Freya mengerjapkan matanya bingung, bergantian ia menatap Dai dan Axel yang masih saling pandang.
"Frey, kau kenal Miki tidak?" tanya Dai kemudian, ia berjalan menuju sofa tanpa menghiraukan tatapan Axel yang semakin menajam.
"Miki? I-ya ...," jawab Freya ragu-ragu.
"Dia sepupuku, dan Bos-mu ini adalah calon—"
Krrrring. Bunyi telepon di meja Freya membuat Axel menarik napas lega.
"Pergilah, masih banyak yang harus kami kerjakan," kata Axel pada Dai.
Dai menoleh menatap Freya yang baru saja mengangkat telepon. "Baiklah, sepertinya ini bukan waktu yang tepat."
Axel menyipitkan matanya. Andai saja tatapan bisa membunuh, Dai pasti sudah dihancurkannya seperti debu. "Aku tidak tahu apa yang sekarang ada dalam pikiranmu, tapi jangan ganggu Freya."
"Yah, aku tahu. Kurasa apa yang Miki katakan benar. Tadinya aku tidak percaya."
"Apa? Dia bilang apa?"
Dai tersenyum. "Sepertinya ... aku tertarik pada Freya. Sampaikan salamku padanya, oke?" kata Dai lalu pergi dengan seringain penuh kemenangan.
Axel mendecih. Diliriknya Freya yang baru saja meletakkan gagang telepon. "Kenapa dia bisa datang bersamamu?" tanya Axel.
"Hmmm, terjadi begitu saja," jawab Freya, dia sendiri bahkan masih bingung kenapa Dai bisa mengenalnya. Dan, oh, dia bilang dia sepupu Miki?
Freya melipat tangannya di d**a lalu bertanya dengan nada ragu, "Kenapa dia memanggilmu calon kakak ipar?"
Axel membeku. Apa harus ia mengatakan yang sebenarnya tentang seperti apa hubungannya dengan Miki? Tapi, bagaimana kalau Freya tahu, apa ia akan semakin menjauhkan diri? Ya, meskipun Axel tidak tahu apa yang akan menyebabkan Freya menjauh darinya nanti, tetapi ... membayangkannya saja, ia sudah merasakan kehilangan.
Kalau begitu tidak. Freya tidak boleh tahu. Lagipula, pertunangan itu sudah ia tolak mentah-mentah. Lima tahun ia mencari keberadaan Freya, ia tidak akan mau melepaskan Freya begitu saja.
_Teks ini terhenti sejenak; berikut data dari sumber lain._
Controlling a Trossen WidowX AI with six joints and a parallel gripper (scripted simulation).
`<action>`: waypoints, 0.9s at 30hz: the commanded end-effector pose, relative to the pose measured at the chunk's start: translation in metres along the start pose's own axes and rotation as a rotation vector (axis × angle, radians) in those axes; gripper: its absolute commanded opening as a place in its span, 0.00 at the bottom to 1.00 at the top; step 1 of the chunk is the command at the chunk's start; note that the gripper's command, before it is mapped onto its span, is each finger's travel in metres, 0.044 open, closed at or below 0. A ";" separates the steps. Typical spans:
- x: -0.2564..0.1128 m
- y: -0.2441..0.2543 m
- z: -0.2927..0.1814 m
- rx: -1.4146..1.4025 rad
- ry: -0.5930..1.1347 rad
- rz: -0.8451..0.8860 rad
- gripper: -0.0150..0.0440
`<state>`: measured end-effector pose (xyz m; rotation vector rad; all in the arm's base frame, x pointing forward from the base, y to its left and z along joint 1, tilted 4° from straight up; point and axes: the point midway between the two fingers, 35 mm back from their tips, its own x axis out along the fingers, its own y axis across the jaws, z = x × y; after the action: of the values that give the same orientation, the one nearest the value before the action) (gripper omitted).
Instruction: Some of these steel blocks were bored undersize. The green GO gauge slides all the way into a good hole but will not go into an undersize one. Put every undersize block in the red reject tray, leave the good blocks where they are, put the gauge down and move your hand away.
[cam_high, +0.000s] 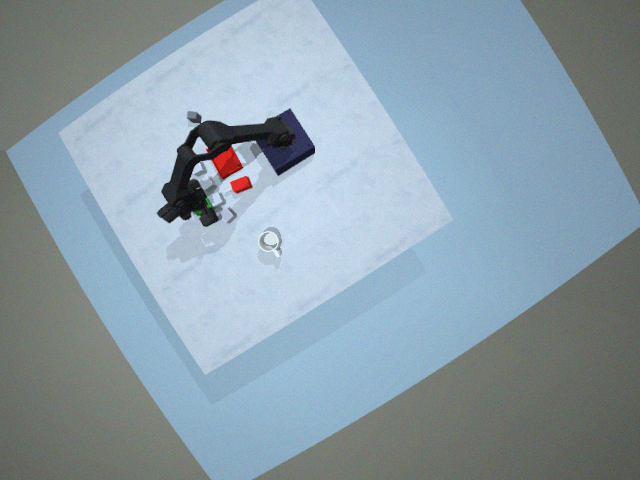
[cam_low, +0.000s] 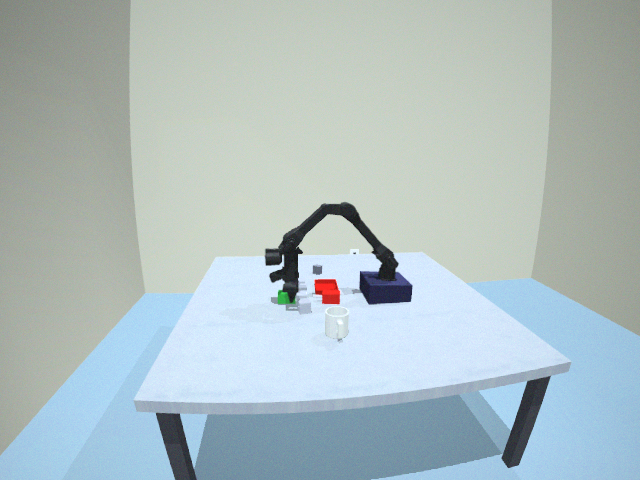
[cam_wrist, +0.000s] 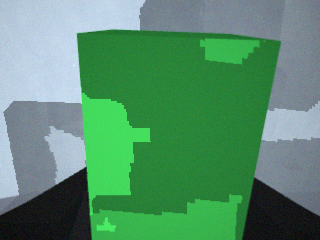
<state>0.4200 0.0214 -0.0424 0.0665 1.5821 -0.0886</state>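
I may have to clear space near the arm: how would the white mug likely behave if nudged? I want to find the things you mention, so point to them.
The white mug (cam_high: 262, 241) (cam_low: 336, 323) stands upright on a flat base, so it would probably slide before tipping. Its side handle might make it swivel if caught. If knocked over, its round wall could let it roll.
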 end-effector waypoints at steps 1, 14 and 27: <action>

"Jangan dengarkan dia," kata Axel setelah diam cukup lama.
"Apa?"
"Aku bilang jangan dengarkan dia," ulang Axel lalu mendesah. "Frey?"
"Huh?"
Axel memiringkan kepalanya dengan mata mengerjap-ngerjap. "Kau normal tidak sih?"
"Ap-apa maksudmu?"
"Apa kau pernah jatuh cinta?"
Freya tertegun. Jatuh cinta katanya?
"Memangnya kenapa kalau aku tidak pernah jatuh cinta?" tanya Freya tanpa sadar. Sebenarnya pertanyaan itu ia tujukan untuk dirinya sendiri.
Axel tersenyum penuh arti. "Aku akan mengajarimu seperti apa itu jatuh cinta."